Gestational Diabetes

Is gestational diabetes a health risk?
The theory that GD could have the same adverse effects of diabetes was faulty on its face, because GD does not share the risk factors of either type of true diabetes. In Type I diabetes, extremes of low and high blood sugar early in pregnancy can cause malformations or miscarriage. GD women make normal or above-normal amounts of insulin and have normal blood-sugar metabolism in the first trimester (22). Either Type I or II, long-standing diabetes can damage maternal blood vessels and kidneys, causing hypertension or kidney complications. These can in turn jeopardize the fetus. Gestational diabetics do not have long-standing diabetes. The one problem GD shares with both types is that chronic hyperglycemia can overfeed the fetus, resulting in a big baby. This is generally defined as a birth weight of more than 8 lbs. 13 oz. (4,000 grams) or a birth weight in the upper ten percent for length of pregnancy (large for gestational age).

Theory aside, the studies designed to test it had significant weaknesses. They included women who were known diabetics prior to pregnancy. They selected women for glucose testing based on such risk factors as prior stillbirth, current hypertension, or extreme overweight, indications that alone could explain poorer outcomes (12). They failed to account for compounding factors, such as that glucose intolerance associates with increasing maternal weight and age, which themselves strongly predict large babies and maternal hypertension. Finally, they used management protocols that increased risks such as starvation diets, early induction and withholding nourishment from the newborn (18). Despite these flaws, researchers concluded that mildly deviant glucose values in pregnancy caused serious harm.

We now know that GD doesn’t increase the risk of stillbirth or congenital malformations (4). A couple of modern studies have concluded otherwise, but they didn’t take into account that women with high blood sugar are more likely to have other risk factors for poor outcome, or that some women had undiagnosed diabetes prior to pregnancy (17,24). Indeed, the fact that these studies were of women whose blood sugar had been normalized by treatment proves that GD is not the culprit. Besides, GD testing and treatment could not affect the incidence of congenital malformations under any circumstances, because testing isn’t done until the third trimester. By that time, the baby is long since fully formed.

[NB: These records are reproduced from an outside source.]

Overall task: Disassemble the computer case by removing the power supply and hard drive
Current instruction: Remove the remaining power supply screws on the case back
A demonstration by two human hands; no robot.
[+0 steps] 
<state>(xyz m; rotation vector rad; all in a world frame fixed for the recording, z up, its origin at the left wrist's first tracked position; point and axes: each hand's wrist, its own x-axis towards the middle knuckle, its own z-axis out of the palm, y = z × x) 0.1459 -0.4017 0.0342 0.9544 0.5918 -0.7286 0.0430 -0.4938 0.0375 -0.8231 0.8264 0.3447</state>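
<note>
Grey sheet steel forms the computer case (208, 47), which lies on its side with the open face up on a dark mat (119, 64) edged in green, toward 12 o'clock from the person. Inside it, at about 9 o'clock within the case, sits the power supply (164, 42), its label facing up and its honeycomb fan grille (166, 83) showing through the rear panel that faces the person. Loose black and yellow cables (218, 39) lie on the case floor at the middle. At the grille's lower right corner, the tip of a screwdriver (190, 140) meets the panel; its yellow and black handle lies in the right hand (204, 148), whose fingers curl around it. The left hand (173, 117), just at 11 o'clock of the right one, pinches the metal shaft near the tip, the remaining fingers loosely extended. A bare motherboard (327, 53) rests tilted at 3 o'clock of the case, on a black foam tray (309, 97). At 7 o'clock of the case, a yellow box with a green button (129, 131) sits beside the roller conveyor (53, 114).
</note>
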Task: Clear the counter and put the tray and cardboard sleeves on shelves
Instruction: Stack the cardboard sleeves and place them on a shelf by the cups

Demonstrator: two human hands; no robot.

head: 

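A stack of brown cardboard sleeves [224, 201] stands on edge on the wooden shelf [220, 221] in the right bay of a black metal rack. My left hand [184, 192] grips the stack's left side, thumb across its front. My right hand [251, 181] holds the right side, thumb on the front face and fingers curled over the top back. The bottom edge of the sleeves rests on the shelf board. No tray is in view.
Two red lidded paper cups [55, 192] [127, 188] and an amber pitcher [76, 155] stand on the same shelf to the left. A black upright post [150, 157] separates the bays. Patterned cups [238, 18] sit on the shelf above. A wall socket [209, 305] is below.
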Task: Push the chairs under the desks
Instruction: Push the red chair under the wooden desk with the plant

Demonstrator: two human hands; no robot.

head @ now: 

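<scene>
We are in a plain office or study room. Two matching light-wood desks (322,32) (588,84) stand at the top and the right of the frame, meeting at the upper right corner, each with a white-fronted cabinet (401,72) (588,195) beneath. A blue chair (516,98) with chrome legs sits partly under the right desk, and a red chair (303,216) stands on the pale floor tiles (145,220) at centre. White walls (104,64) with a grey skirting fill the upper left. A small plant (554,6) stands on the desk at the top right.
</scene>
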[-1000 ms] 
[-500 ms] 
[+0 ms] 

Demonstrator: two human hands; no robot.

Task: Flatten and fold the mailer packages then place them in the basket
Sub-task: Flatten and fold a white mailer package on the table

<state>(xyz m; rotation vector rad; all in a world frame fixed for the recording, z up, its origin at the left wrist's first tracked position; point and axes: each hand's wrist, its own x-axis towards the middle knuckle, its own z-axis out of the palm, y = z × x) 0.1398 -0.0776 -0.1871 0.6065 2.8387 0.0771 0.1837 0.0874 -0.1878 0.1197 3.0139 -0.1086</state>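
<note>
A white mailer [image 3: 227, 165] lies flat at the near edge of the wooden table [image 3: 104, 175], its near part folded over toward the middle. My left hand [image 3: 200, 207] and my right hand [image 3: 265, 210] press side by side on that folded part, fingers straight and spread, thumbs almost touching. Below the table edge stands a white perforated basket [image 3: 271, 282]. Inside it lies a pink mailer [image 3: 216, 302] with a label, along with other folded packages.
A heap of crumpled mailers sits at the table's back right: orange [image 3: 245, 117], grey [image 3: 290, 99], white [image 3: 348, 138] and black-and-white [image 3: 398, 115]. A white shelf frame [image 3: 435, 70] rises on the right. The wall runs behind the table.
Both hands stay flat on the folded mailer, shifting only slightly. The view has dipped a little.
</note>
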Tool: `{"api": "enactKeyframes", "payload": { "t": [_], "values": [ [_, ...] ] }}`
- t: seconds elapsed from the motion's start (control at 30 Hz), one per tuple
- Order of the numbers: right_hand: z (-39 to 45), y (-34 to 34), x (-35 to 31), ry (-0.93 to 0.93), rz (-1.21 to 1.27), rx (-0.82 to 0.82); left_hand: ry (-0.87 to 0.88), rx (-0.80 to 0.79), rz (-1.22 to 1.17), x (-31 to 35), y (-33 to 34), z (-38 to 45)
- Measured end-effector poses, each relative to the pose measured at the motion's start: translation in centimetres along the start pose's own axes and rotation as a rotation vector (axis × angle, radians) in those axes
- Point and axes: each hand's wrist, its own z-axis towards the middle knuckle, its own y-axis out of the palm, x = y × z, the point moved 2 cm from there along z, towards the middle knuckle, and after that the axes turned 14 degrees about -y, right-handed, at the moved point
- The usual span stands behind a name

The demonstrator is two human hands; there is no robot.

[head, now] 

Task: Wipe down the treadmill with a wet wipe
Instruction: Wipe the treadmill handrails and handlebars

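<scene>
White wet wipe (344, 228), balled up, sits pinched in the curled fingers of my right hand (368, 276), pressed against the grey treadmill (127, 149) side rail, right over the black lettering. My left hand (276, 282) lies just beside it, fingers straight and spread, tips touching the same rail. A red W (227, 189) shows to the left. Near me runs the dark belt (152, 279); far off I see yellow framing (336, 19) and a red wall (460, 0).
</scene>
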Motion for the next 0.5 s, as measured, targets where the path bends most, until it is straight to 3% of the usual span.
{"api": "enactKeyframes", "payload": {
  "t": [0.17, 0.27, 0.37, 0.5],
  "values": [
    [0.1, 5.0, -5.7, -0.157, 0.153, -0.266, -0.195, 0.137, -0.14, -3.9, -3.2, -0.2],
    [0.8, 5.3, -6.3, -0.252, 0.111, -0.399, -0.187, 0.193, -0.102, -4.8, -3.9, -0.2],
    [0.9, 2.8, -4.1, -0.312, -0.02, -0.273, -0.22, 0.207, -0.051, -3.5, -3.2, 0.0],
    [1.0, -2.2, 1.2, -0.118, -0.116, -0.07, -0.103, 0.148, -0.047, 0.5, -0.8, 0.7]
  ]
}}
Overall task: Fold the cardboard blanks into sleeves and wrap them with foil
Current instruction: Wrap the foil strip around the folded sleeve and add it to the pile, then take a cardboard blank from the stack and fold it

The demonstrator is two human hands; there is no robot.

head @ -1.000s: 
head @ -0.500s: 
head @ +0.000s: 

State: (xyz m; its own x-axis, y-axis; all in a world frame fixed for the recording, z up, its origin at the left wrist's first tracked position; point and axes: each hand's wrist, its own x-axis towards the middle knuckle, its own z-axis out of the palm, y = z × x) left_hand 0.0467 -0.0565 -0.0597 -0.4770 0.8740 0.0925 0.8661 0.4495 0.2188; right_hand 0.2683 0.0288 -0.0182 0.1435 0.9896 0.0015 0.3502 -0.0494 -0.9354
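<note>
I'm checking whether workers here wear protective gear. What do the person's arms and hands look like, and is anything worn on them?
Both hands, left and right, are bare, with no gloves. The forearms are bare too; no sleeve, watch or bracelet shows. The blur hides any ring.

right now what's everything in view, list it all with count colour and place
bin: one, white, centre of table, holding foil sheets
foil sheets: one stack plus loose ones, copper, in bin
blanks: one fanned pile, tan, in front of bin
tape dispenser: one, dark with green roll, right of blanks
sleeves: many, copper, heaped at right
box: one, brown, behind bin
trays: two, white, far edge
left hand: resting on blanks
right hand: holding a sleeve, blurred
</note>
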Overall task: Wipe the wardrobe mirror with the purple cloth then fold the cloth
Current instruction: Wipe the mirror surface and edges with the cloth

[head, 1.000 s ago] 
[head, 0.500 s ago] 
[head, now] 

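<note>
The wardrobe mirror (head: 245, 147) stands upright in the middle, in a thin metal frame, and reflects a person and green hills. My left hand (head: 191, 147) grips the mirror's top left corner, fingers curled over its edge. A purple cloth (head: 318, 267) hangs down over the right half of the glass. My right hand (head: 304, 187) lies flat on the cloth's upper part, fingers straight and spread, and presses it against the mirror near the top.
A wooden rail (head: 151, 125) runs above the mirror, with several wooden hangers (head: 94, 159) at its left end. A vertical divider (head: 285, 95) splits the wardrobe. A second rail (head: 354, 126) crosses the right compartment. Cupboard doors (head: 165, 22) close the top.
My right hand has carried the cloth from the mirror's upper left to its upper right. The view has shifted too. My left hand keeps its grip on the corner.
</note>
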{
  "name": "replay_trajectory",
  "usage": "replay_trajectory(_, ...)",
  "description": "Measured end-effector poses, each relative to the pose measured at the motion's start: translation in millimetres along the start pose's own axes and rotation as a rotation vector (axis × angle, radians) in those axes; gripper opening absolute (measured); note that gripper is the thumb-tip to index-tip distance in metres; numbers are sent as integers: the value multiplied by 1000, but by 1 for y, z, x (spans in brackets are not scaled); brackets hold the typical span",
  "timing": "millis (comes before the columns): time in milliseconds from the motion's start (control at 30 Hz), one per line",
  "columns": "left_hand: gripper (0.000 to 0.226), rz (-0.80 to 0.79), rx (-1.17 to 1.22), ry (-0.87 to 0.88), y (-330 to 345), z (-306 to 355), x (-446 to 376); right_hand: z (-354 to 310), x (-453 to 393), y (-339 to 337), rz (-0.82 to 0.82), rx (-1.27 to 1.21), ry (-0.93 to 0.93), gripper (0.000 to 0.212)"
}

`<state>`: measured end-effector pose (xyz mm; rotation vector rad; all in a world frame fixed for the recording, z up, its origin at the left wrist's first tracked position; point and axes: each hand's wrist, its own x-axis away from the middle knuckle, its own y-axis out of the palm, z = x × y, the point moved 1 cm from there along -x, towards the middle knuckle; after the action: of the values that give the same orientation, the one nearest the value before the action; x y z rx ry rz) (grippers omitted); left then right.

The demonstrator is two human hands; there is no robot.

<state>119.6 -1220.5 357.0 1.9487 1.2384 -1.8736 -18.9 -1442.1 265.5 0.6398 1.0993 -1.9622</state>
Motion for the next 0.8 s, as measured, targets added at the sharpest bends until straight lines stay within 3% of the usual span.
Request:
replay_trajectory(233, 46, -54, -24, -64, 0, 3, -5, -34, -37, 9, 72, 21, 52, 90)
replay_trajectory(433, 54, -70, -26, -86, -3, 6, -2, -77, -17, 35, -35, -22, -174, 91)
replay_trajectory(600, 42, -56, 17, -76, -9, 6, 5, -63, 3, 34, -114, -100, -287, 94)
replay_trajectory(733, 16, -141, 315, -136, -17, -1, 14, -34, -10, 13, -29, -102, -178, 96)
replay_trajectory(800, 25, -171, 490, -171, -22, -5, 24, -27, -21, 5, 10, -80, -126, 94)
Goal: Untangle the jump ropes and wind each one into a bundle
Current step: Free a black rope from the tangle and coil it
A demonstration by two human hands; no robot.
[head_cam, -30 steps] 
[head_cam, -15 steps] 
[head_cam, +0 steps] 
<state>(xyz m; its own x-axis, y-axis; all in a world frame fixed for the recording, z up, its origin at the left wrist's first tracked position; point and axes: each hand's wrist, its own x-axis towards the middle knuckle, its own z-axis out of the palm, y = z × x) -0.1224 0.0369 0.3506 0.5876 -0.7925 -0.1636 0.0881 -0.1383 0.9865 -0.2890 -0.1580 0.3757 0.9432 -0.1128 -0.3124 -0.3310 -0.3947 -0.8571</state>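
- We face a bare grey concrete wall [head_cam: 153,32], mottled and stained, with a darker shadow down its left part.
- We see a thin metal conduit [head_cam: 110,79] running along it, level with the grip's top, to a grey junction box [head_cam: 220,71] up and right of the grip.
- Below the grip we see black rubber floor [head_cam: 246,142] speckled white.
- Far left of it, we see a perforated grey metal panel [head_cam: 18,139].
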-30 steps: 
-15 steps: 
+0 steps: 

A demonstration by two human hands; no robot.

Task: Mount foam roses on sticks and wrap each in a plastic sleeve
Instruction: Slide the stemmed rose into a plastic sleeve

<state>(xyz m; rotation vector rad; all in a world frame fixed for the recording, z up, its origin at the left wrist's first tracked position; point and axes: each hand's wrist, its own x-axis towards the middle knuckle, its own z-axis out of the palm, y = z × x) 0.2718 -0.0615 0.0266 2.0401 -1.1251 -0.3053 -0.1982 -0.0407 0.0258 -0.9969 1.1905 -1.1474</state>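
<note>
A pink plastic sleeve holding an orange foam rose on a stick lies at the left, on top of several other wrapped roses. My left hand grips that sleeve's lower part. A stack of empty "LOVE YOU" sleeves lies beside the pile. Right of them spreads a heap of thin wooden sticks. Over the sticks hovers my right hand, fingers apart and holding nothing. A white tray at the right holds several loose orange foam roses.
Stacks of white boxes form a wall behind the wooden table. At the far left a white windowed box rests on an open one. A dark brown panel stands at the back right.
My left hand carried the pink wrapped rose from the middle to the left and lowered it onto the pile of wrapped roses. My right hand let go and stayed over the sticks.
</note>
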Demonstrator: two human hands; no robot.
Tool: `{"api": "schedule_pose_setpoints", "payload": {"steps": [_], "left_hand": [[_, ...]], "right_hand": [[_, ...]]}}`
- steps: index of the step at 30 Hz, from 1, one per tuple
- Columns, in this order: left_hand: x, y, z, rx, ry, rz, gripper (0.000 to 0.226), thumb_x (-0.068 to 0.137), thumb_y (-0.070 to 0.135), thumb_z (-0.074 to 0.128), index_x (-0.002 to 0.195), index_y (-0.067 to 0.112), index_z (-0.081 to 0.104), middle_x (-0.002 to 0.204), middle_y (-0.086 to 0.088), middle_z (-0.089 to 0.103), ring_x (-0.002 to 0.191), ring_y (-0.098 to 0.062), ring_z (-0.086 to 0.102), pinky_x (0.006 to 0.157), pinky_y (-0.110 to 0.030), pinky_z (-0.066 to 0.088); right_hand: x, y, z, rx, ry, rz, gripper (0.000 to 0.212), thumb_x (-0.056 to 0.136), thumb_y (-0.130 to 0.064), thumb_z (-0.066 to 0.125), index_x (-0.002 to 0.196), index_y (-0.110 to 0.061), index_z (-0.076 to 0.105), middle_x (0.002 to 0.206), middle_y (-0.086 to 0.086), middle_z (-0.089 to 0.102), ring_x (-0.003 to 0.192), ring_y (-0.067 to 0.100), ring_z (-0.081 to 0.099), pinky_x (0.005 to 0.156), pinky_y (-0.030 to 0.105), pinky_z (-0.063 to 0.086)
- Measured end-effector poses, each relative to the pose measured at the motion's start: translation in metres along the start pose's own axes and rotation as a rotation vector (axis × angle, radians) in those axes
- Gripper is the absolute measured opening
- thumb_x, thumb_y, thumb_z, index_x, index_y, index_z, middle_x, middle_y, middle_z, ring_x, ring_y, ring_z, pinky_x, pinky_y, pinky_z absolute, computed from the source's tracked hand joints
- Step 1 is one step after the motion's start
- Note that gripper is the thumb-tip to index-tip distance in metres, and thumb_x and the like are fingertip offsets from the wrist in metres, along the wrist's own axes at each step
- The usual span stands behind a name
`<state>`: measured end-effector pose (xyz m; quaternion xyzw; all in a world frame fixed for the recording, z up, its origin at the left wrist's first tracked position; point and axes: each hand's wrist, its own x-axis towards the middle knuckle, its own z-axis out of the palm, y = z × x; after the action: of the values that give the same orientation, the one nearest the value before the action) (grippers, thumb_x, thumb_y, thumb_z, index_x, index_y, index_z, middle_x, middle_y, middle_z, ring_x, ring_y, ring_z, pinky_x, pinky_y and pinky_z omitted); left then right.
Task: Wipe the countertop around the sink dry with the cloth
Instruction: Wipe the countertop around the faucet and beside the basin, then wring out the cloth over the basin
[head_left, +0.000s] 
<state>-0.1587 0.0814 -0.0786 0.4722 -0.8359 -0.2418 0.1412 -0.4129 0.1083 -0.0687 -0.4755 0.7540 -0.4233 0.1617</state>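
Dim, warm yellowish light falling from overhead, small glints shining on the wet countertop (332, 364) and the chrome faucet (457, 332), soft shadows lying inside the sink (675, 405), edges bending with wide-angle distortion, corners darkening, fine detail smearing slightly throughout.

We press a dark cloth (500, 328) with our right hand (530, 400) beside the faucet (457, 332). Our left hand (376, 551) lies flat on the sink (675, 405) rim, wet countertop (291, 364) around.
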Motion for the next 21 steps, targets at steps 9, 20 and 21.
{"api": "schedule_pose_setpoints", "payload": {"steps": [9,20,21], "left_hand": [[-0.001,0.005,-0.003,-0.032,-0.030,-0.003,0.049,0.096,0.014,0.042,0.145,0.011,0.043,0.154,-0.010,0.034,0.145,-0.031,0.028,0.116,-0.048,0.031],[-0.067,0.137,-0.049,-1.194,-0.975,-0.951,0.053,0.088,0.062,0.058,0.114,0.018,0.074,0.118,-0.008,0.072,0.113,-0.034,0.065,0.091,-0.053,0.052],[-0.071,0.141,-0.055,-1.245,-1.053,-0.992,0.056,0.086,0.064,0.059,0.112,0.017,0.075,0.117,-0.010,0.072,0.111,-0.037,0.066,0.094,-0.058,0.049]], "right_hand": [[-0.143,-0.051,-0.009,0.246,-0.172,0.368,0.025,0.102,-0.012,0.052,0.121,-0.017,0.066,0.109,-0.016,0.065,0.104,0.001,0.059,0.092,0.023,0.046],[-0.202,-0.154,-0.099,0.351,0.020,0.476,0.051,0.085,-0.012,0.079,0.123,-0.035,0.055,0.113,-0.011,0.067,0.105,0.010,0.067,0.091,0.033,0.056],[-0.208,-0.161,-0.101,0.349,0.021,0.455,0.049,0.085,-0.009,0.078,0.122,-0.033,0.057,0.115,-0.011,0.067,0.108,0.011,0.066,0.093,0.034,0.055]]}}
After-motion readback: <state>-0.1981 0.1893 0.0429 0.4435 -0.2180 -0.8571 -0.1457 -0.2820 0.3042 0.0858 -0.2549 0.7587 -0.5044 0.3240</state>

We also know that maternal glucose level correlates poorly with birth weight. While GD somewhat increases the odds of having a baby weighing in the upper ten percent (16,36), most of this results from GD’s association with other factors, in particular, maternal weight (10,13,21,28,43,57).

Other supposed risks of GD are preeclampsia, glucose intolerance in the child and childhood obesity. As before, GD is only found in company with these complications; it doesn’t cause them. For example, studies show that blood glucose level plays little if any role in high-weight children compared with maternal weight before pregnancy (8,25). Also, as before, normalizing blood sugar fails to prevent these problems, which absolves GD (42,44-45,53).

All this being said, there is a needle in the haystack. About one in a thousand pregnant women tested will have sugar values in the range of true diabetes (2). These women may have been diabetic before pregnancy and not known it, or pregnancy may have been enough of a metabolic stress to tip them into diabetes. These women may benefit from being identified and treated.